Ama Taşnak’ı yumuşatmaya yetiyor. Meclis Dış ilişkiler Komisyonu Başkanı Armen Rusdamyan, Ermenistan’ın da AB’ye üye olmak istediğini belirterek “Öyle bir düzlemde, ilişkiler tahayyül edemeyeceğimiz şekilde değişir. O zaman engelsiz yolculuk etme imkânımız olur. Belki ben gelir büyükbabamın evinde yaşarım” diyor.

Avrupa şemsiyesi altında buluşma, iki halkın tarihinde yepyeni bir sayfa olarak görülüyor.
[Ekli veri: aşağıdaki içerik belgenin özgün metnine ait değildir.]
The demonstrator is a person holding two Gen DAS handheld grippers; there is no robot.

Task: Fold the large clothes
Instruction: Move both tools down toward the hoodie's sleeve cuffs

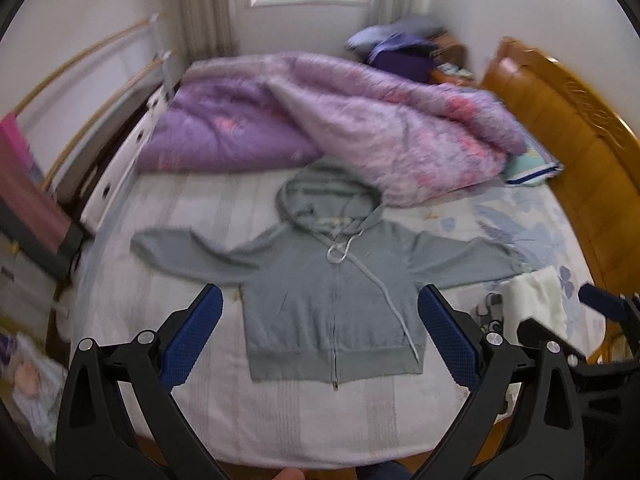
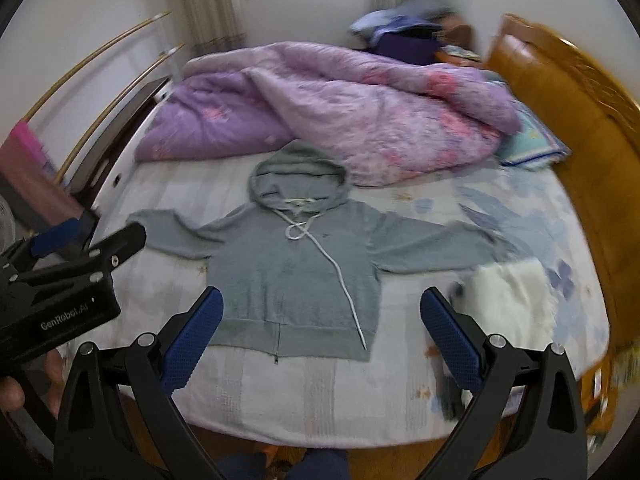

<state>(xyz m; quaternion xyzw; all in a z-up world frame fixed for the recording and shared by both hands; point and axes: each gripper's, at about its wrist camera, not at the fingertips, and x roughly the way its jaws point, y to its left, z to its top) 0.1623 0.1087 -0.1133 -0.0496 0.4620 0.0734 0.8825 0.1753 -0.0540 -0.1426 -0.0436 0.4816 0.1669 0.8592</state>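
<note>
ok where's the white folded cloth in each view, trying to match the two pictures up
Left wrist view: the white folded cloth lies at lower right on the bed, just below the hoodie's sleeve cuff on that side.
Right wrist view: the white folded cloth is again at lower right, blurred, below the same cuff of the hoodie.
Shared landmark: the purple quilt heaped behind the hood.

Left gripper [image 1: 320, 306]: jaws spread wide, holding nothing | Right gripper [image 2: 322, 308]: jaws spread wide, holding nothing
</note>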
O zamana kadar Ermenistan’la diyalog kapısının açık tutulması, belki radikal Taşnak’ı yumuşatmaz, ama tezlerini zayıflatabilir. Peki bu diyalog mümkün mü?

Türkler ve Ermeniler ayaklarını bağlayan tarihe rağmen, dostluk kurabilir mi? Zor görünse de mümkün bu.. Yarın ünlü Soykırım Müzesi’ni ve orada yaptığım görüşmeyi anlatacağım, sonra da madalyonun öteki yüzünü; bizleri ayıran değil, birleştiren noktaları…
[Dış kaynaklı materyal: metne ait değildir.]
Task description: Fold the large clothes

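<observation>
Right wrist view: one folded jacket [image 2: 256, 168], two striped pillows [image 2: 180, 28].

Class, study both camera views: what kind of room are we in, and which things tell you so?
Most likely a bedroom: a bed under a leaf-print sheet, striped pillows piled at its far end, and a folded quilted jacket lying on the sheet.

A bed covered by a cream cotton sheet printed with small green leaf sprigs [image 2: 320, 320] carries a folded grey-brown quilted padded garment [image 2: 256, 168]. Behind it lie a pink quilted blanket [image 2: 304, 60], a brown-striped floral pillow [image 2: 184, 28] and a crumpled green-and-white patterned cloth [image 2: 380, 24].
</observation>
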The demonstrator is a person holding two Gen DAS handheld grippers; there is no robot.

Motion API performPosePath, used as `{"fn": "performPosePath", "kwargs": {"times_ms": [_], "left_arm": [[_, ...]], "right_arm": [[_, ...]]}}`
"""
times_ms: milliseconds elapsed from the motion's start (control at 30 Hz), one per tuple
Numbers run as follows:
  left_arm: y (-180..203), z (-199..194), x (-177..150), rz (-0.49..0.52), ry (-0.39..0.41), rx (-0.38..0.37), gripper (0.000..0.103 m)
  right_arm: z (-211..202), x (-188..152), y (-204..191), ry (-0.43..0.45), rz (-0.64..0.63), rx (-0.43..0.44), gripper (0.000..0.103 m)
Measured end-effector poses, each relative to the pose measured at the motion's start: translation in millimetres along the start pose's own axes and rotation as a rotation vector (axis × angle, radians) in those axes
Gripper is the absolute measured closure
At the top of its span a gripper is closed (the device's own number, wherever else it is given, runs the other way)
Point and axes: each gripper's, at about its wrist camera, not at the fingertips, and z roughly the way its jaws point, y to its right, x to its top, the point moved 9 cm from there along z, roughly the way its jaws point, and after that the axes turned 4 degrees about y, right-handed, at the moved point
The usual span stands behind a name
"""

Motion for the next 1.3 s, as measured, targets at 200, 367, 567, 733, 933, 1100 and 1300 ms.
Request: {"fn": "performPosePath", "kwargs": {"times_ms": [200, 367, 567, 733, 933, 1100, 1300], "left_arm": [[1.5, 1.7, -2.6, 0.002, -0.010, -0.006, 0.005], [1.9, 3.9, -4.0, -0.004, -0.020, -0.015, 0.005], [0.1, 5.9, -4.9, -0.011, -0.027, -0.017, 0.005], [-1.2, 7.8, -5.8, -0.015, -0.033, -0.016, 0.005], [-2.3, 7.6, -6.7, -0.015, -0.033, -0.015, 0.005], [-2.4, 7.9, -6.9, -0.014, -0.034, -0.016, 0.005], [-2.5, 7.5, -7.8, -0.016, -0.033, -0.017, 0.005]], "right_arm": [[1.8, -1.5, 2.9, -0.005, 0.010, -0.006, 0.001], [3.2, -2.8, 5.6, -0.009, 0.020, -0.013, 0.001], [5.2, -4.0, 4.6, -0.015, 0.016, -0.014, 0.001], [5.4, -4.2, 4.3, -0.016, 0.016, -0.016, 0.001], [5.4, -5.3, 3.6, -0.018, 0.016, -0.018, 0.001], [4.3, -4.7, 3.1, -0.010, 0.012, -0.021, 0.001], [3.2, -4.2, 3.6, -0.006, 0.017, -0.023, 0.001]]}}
TAŞNAK’IN YÜKSEK KONSEY ÜYELERİ:

Meclis Grubu Başkanı Levon Mıgırdiçyan (ortada), Ermenistan Parlamentosu Dış İlişkiler Komisyonu Başkanı Armen Rusdamyan (sağda), Yüksek Konsey Başkanı M. Manukyan.

YARIN: Soykırım Müzesi’nde…

Yorumlar kapatıldı.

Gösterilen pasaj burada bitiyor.